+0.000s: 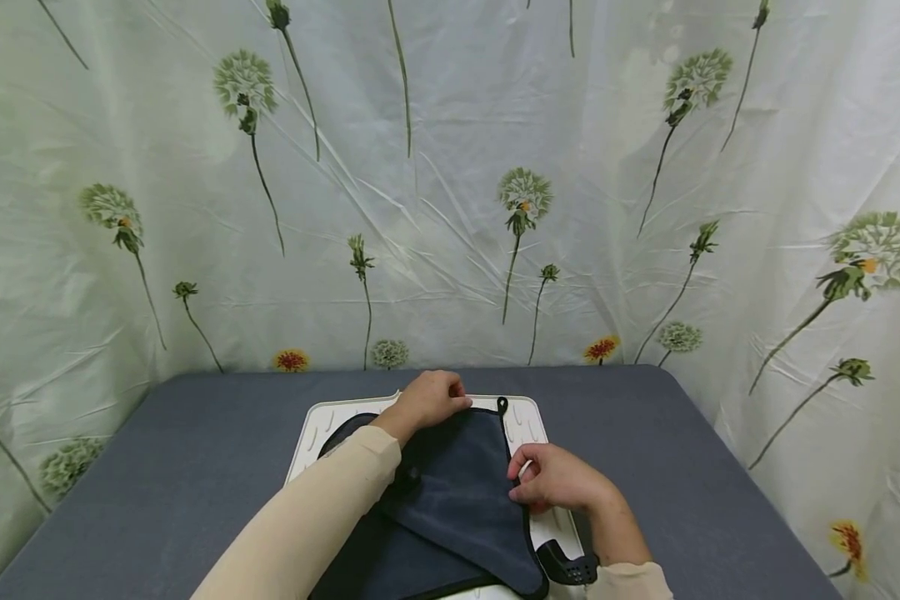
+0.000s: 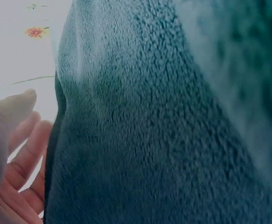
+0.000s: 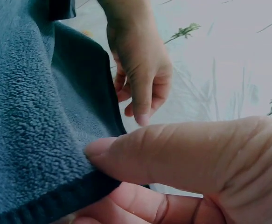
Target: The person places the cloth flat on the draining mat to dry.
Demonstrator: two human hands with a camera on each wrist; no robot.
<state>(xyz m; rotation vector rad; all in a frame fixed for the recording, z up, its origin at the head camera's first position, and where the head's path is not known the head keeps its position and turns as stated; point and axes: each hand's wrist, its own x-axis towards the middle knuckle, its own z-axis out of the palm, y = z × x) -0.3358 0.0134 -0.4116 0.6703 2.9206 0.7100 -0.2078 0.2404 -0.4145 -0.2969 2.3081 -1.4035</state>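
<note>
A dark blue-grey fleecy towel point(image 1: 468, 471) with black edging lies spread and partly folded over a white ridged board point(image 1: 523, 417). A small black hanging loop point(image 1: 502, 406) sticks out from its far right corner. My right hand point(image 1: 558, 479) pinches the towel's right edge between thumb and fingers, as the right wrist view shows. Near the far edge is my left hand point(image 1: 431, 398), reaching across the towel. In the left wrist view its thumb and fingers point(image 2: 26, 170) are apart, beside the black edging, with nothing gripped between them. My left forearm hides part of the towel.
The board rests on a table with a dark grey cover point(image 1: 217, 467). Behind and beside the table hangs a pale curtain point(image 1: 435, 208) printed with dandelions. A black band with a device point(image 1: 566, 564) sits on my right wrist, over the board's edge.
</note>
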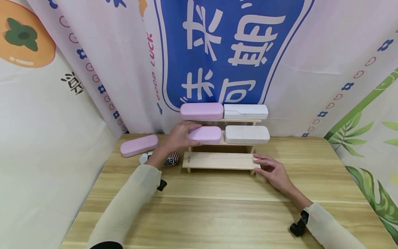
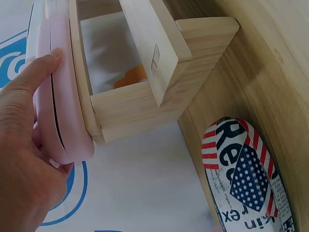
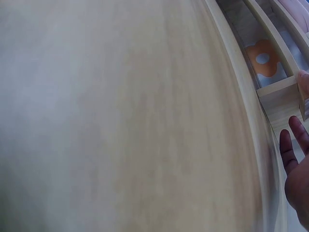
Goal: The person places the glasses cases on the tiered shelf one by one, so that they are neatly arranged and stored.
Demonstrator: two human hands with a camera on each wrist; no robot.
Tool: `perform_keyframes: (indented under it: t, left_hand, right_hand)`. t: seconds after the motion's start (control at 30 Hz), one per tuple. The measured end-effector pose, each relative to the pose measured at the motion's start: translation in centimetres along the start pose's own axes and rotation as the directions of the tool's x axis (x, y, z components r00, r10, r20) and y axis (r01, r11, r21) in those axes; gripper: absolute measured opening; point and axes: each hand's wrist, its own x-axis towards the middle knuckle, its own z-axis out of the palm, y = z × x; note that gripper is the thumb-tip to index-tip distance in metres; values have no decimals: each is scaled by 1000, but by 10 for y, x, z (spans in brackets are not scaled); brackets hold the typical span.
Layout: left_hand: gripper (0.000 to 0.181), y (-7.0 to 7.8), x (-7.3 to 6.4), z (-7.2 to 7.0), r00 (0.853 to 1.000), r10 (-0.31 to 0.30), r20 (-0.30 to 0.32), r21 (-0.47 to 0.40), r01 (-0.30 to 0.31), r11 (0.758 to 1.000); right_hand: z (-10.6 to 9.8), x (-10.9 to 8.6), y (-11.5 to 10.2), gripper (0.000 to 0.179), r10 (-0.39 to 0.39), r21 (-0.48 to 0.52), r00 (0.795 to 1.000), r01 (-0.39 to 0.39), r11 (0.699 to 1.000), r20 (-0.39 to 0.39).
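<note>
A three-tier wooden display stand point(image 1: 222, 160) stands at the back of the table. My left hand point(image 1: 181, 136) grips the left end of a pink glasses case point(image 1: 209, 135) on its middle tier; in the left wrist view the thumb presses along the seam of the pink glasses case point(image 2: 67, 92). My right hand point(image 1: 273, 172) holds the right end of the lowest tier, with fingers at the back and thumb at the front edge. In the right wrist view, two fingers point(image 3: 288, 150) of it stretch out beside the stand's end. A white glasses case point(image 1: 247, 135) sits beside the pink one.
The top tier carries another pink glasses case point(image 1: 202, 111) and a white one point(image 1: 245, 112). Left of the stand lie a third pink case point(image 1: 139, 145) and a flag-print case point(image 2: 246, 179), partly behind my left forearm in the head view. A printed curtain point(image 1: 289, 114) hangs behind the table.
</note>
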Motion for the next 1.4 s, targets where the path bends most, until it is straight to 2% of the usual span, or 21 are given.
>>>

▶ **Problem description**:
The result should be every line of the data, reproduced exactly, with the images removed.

▶ **Result for this exercise**:
+0.000s: 
+0.000s: 
+0.000s: 
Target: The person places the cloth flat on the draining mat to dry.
Demonstrator: two human hands with a camera on each wrist; no robot.
<state>(xyz m; rotation vector rad; all in a frame fixed for the recording, z up, its origin at the head camera's first position, and where the head's path is not known the head keeps its position and turns as stated; point and axes: each hand's wrist, its own x-axis towards the middle knuckle, its own z-axis out of the palm, y = z × x) -0.3358 0.0134 -0.4116 0.6703 2.9206 0.7100 -0.2078 0.2404 -0.4145 -0.2969 2.3081 -1.4035</state>
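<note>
A dark blue-grey fleecy towel point(image 1: 468, 471) with black edging lies spread and partly folded over a white ridged board point(image 1: 523, 417). A small black hanging loop point(image 1: 502, 406) sticks out from its far right corner. My right hand point(image 1: 558, 479) pinches the towel's right edge between thumb and fingers, as the right wrist view shows. Near the far edge is my left hand point(image 1: 431, 398), reaching across the towel. In the left wrist view its thumb and fingers point(image 2: 26, 170) are apart, beside the black edging, with nothing gripped between them. My left forearm hides part of the towel.
The board rests on a table with a dark grey cover point(image 1: 217, 467). Behind and beside the table hangs a pale curtain point(image 1: 435, 208) printed with dandelions. A black band with a device point(image 1: 566, 564) sits on my right wrist, over the board's edge.
</note>
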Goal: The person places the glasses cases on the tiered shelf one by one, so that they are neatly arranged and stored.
Demonstrator: two human hands with a camera on each wrist; no robot.
Tool: `perform_keyframes: (indented under it: t, left_hand, right_hand)`. t: seconds after the motion's start (control at 30 Hz), one per tuple. The measured end-effector pose, each relative to the pose measured at the motion's start: translation in centimetres along the start pose's own axes and rotation as the directions of the tool's x axis (x, y, z components r00, r10, r20) and y axis (r01, r11, r21) in those axes; gripper: absolute measured opening; point and axes: each hand's wrist, its own x-axis towards the middle knuckle, its own z-axis out of the palm, y = z × x; note that gripper is the thumb-tip to index-tip distance in metres; values have no decimals: each is scaled by 1000, but by 10 for y, x, z (spans in brackets are not scaled); brackets hold the typical span.
Layout: left_hand: gripper (0.000 to 0.181), y (-7.0 to 7.8), x (-7.3 to 6.4), z (-7.2 to 7.0), r00 (0.853 to 1.000), r10 (-0.31 to 0.30), r20 (-0.30 to 0.32), r21 (-0.47 to 0.40), r01 (-0.30 to 0.31), r11 (0.758 to 1.000); right_hand: z (-10.6 to 9.8), x (-10.9 to 8.6), y (-11.5 to 10.2), gripper (0.000 to 0.179), r10 (-0.39 to 0.39), r21 (-0.48 to 0.52), r00 (0.795 to 1.000), r01 (-0.39 to 0.39), r11 (0.699 to 1.000), r20 (-0.39 to 0.39).
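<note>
A three-tier wooden display stand point(image 1: 222, 160) stands at the back of the table. My left hand point(image 1: 181, 136) grips the left end of a pink glasses case point(image 1: 209, 135) on its middle tier; in the left wrist view the thumb presses along the seam of the pink glasses case point(image 2: 67, 92). My right hand point(image 1: 273, 172) holds the right end of the lowest tier, with fingers at the back and thumb at the front edge. In the right wrist view, two fingers point(image 3: 288, 150) of it stretch out beside the stand's end. A white glasses case point(image 1: 247, 135) sits beside the pink one.
The top tier carries another pink glasses case point(image 1: 202, 111) and a white one point(image 1: 245, 112). Left of the stand lie a third pink case point(image 1: 139, 145) and a flag-print case point(image 2: 246, 179), partly behind my left forearm in the head view. A printed curtain point(image 1: 289, 114) hangs behind the table.
</note>
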Motion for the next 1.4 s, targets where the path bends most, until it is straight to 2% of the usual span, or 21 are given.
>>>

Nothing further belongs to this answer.